Another classic response when asked for £2 is, “But I’m the coach.” The classic reply to that is, “And?” Think about it coaches/managers. If you didn’t coach these kids, they couldn’t participate in such sporting events and therefore we wouldn’t be standing here trying to reason with you. We could actually be watching OUR kids playing their matches, spending the weekend with our families or even out shopping! So don’t push it.
“Oh. I haven’t brought any money. I didn’t think we’d needed any.” Now let’s be honest here. Hands up those who go out for the day to any big organised event, with young children, and don’t bring any money? I don’t even go into my garden to hang the washing out without my purse! Sorry kids, no ice creams, hot dogs, chips or chocolate for you today! The number for Childline is at the bottom of the page. Report these parents.

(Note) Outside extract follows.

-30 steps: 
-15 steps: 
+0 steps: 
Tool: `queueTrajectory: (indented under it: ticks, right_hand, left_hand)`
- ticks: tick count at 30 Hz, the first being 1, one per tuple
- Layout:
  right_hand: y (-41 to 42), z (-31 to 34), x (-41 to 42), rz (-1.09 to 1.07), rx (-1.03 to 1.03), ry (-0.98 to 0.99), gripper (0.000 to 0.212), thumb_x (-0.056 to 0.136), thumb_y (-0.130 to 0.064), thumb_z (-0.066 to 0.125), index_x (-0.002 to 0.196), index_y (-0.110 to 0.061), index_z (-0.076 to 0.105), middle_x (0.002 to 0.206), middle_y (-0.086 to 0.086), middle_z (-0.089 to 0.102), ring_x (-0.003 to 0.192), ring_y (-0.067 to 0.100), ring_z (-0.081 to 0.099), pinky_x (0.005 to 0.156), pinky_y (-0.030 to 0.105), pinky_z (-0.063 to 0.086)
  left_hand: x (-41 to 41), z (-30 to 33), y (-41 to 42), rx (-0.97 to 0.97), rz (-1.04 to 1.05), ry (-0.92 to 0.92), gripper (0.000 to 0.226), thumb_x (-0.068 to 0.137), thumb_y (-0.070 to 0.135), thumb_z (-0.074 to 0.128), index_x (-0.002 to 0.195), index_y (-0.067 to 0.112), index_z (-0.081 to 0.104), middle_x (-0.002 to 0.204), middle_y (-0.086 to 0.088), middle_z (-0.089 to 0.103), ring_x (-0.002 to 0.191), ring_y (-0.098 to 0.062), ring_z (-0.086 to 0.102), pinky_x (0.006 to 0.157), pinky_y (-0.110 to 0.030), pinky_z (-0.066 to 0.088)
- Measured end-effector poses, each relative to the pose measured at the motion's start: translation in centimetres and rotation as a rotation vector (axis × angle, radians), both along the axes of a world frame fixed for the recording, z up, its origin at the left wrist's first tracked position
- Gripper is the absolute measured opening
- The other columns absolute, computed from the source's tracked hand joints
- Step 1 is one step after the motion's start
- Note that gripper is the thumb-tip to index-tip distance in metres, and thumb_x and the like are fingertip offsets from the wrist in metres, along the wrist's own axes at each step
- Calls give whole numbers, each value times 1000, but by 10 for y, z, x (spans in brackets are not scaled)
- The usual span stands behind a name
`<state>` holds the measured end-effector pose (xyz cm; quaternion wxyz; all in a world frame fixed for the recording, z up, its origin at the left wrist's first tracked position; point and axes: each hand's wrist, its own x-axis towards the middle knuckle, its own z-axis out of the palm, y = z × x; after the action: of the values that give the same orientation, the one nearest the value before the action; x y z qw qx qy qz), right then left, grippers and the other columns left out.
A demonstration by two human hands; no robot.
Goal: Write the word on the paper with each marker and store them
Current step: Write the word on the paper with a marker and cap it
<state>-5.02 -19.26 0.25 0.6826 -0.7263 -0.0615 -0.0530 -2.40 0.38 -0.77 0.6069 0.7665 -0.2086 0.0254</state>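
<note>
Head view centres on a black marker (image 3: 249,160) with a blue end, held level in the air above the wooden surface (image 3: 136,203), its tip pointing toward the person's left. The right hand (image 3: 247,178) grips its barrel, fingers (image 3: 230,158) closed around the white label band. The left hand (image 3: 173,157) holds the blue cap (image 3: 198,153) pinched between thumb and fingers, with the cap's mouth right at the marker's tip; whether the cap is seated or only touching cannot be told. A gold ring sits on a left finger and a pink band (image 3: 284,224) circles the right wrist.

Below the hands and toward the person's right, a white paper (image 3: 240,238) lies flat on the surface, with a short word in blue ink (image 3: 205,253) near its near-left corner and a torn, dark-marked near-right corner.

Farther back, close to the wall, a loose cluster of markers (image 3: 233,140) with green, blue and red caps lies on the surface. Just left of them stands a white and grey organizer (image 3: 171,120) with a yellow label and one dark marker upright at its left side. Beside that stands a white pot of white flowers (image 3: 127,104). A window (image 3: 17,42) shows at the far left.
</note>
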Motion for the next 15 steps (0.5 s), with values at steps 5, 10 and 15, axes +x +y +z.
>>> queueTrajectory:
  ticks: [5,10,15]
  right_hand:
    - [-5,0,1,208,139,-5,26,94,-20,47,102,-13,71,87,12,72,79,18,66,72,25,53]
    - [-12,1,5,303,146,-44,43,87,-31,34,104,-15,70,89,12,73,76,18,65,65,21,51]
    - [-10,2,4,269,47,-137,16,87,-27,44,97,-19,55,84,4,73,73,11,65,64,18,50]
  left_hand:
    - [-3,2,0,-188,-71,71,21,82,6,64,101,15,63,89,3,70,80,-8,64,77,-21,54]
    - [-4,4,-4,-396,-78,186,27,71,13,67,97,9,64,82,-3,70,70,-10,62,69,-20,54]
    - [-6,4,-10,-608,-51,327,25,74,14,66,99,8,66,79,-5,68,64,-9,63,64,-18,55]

‘No Entry’ signs mean ‘No Entry’. Paying £2 will mean you don’t have to negotiate the oncoming traffic and abuse from other drivers as you drive precariously through the NO ENTRY gate to park in the NO PARKING area. And if you happen to collide with another vehicle then hindsight will immediately tell you that £2 was very cheap in comparison to what’s coming. And we will of course take great delight in offering our details as witnesses.

Shameful (but honest) to say but we’ve all had cars that have driven at us in the hope we will move and therefore they won’t have to stop and engage in an awkward conversation regarding £2. What sort of person does that?
We believe in actively encouraging our kids and players to volunteer and help out where appropriate. Some assist on car parking duty but only the older more confident ones as in the past they have been spoken to in a totally unacceptable manner. Beggars belief really.
So what have you achieved? You’ve embarrassed yourselves, and in front of your children. As you were debating over the £2 charge they were covering their faces by pulling their shirts over their heads whilst trying to crawl in to the foot well of the car or slide under the parcel shelf. One-nil to the car park attendants. Not the best start to your day.
So, just for the record and future consideration, this tournament has cost just over £4000 to stage. The tooth fairies don’t come anymore and the money tree died so how else are we able to recoup the costs of hosting an event like this? We only aim to break even, we don’t make a profit. What other opportunities enable your children to participate in sport and spend a day with friends and other likeminded people and costs just £2?
Final thought. We’re all volunteers. None of us get paid. But we all give up so much of our time to take on roles and responsibilities to ensure your children are safe and get maximum enjoyment at our tournament.